As gravações disponibilizadas ao público pelo jornalista Elio Gaspari no site recém-lançado “Arquivos da Ditadura” fazem parte do acervo da Biblioteca Kennedy e foram guardadas graças a uma decisão do ex-mandatário da Casa Branca de manter registros de diálogos para que fossem alvos de pesquisas futuras. Em outras conversas gravadas, o presidente John Kennedy e o embaixador Gordon revelam o que pensam sobre João Goulart. Para eles, Jango era um ditador populista com fortes inclinações esquerdistas.
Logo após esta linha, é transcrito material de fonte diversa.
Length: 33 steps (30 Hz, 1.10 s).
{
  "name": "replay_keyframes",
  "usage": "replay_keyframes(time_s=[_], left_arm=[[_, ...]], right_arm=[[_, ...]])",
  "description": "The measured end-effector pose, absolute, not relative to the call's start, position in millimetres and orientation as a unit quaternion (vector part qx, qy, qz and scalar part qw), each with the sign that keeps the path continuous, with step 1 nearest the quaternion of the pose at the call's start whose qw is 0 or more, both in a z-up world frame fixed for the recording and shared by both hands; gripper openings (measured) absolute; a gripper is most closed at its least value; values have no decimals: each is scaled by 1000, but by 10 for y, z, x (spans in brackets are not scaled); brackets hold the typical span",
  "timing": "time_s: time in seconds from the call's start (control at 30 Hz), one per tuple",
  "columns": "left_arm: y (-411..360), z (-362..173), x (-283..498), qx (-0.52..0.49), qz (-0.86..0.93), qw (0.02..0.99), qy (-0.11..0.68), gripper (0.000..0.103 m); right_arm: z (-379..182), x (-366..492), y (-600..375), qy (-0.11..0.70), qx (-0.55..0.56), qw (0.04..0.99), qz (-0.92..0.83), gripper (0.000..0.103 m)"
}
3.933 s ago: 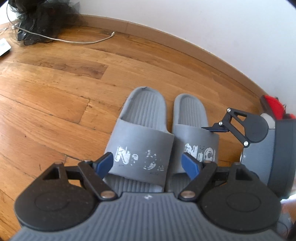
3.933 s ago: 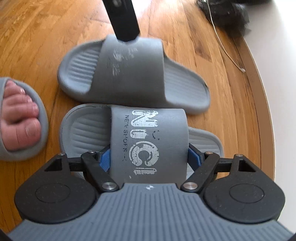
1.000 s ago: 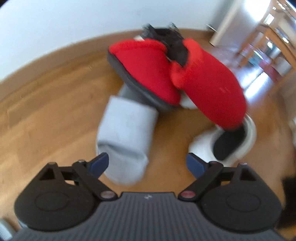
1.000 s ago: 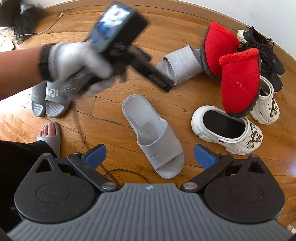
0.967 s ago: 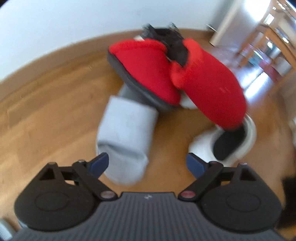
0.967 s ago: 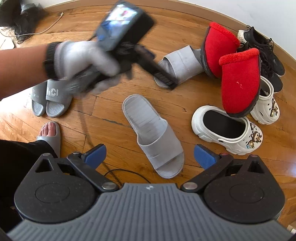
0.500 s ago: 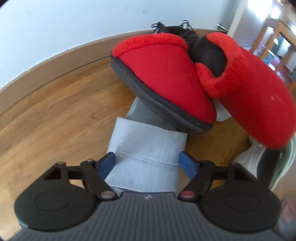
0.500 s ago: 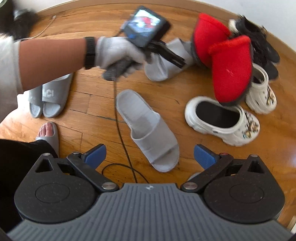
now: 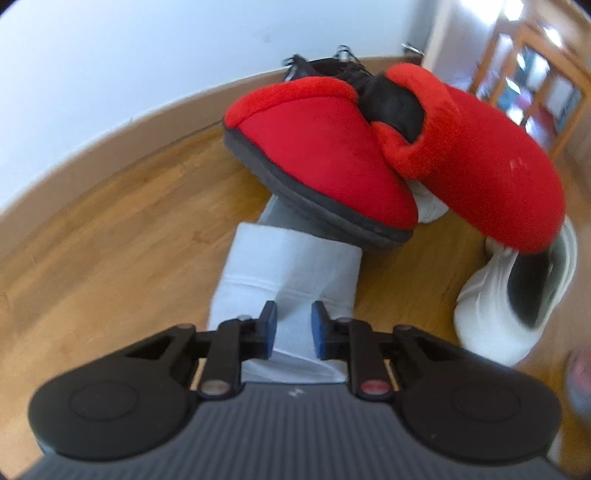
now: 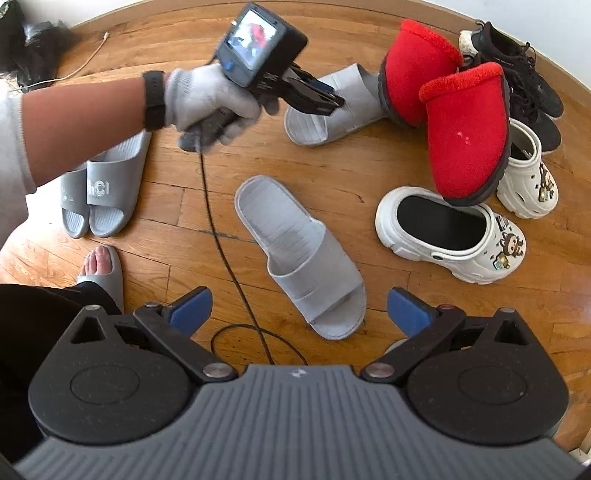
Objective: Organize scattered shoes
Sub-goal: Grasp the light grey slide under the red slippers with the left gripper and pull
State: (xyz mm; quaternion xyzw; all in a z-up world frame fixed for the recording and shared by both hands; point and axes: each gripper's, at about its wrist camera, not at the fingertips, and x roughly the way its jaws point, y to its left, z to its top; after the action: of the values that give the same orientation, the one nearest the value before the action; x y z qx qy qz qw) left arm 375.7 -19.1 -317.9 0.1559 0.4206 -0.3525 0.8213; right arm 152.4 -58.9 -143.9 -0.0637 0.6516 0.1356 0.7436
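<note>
Left gripper (image 9: 291, 328), wide apart half a second ago, now clenched on the strap of a light grey slide (image 9: 288, 273) whose heel lies under a red slipper (image 9: 317, 162); right gripper (image 10: 299, 308) released, hovering over the second light grey slide (image 10: 299, 254) on the floor (image 10: 177, 33). Count on the floor: two light grey slides, two red slippers, two white clogs (image 10: 450, 236), two black sneakers (image 10: 517, 66), two dark grey slides (image 10: 99, 188) paired side by side.
</note>
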Motion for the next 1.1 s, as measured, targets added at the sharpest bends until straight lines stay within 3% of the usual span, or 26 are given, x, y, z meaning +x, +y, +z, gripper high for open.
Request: replay_keyframes(time_s=[0.03,0.1,0.13,0.17,0.37,0.53,0.6,0.77,1.1], left_arm=[[-241,-3152,3735,168,-357,823,408,56],[-311,-3126,3716,175,-360,830,390,80],[-384,-3113,3730,182,-358,836,375,88],[-448,-3106,3747,188,-356,840,364,90],[-686,-3470,3882,247,-331,808,420,89],[-582,-3518,3702,240,-314,828,398,68],[-523,-3524,3658,237,-309,831,397,67],[-261,-3533,3573,232,-304,831,404,67],[266,-3495,3360,254,-305,813,426,79]], right_arm=[[-1432,1536,-600,650,-62,745,133,102],[-1405,1563,-619,647,-58,750,129,102],[-1374,1589,-626,642,-55,754,127,102],[-1346,1608,-635,638,-54,758,126,102],[-1203,1718,-705,611,-57,780,118,102],[-1096,1825,-795,593,-55,797,101,102],[-1064,1864,-804,588,-56,801,98,102],[-929,1996,-768,578,-53,811,74,102],[-174,1982,-631,547,-13,834,70,102]])
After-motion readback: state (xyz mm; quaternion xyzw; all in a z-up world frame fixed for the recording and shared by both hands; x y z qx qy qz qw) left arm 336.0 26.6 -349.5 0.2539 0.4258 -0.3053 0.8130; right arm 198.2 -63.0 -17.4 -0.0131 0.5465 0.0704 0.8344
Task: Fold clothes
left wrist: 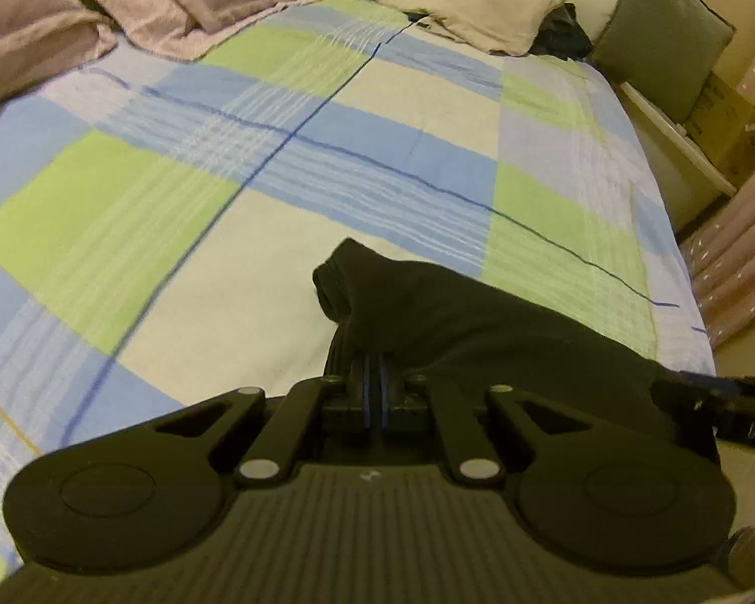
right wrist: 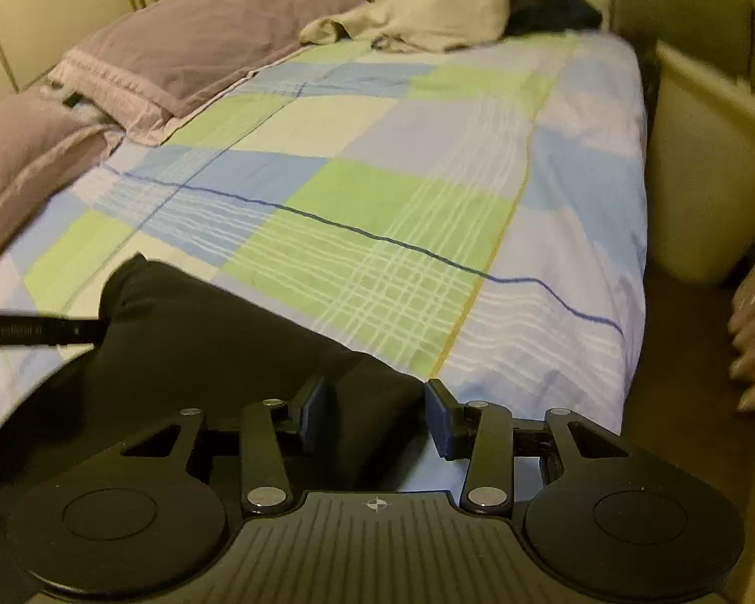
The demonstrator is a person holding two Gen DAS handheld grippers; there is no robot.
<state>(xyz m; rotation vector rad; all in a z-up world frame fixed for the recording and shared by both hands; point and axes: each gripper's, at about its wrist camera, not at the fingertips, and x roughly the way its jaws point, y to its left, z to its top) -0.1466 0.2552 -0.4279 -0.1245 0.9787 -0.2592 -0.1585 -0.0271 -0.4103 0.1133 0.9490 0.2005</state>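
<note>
A black garment [left wrist: 478, 322] lies bunched on the near part of the plaid bed sheet [left wrist: 277, 201]. My left gripper [left wrist: 374, 367] is shut on a fold of it, and the cloth rises in a hump just past the fingertips. In the right wrist view the same black garment [right wrist: 201, 332] spreads from the left down to my right gripper [right wrist: 375, 402]. That gripper stands open with its blue pads apart. Cloth lies between the pads without being pinched. The other gripper's black body [right wrist: 40, 332] shows at the left edge.
Purple pillows [right wrist: 201, 35] line the bed's left side. A heap of beige clothes [right wrist: 428, 5] and a dark garment [right wrist: 553, 5] sit at the far end. A grey cushion [left wrist: 664, 35], a cardboard box [left wrist: 730, 121] and a pink curtain [left wrist: 740, 261] flank the bed's right edge.
</note>
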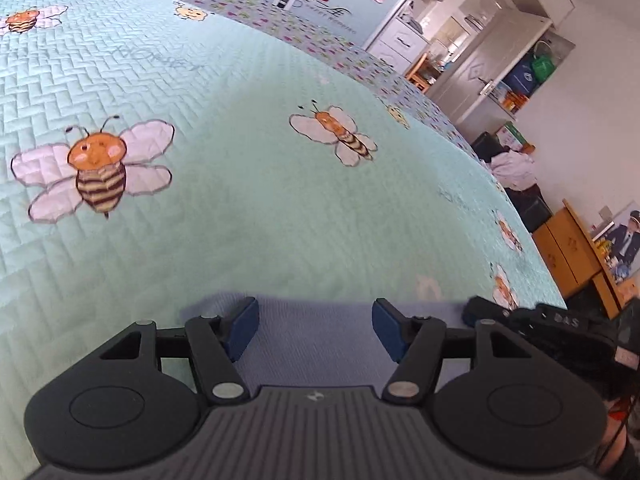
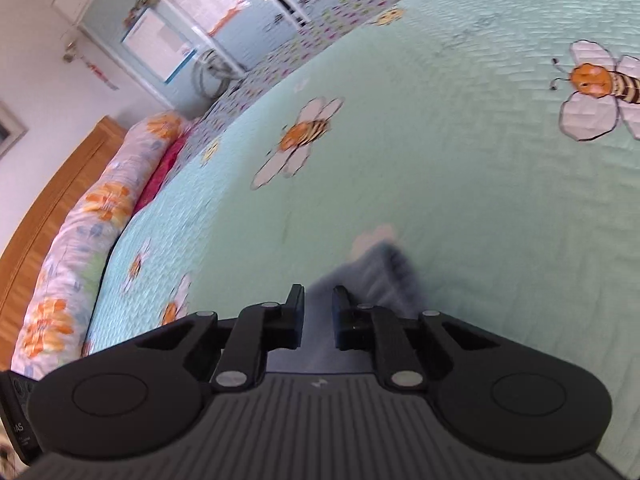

Nesse contexto, os Estados Unidos temiam que o Brasil se tornasse “uma nova Cuba” (palavras usadas pelo embaixador), colocando em risco os interesses da Casa Branca durante o ápice da Guerra Fria travada com a União Soviética. Como se sabe, a intervenção armada americana nunca saiu do papel. Em 1º de abril de 1964, forças militares nacionais depuseram o governo de João Goulart.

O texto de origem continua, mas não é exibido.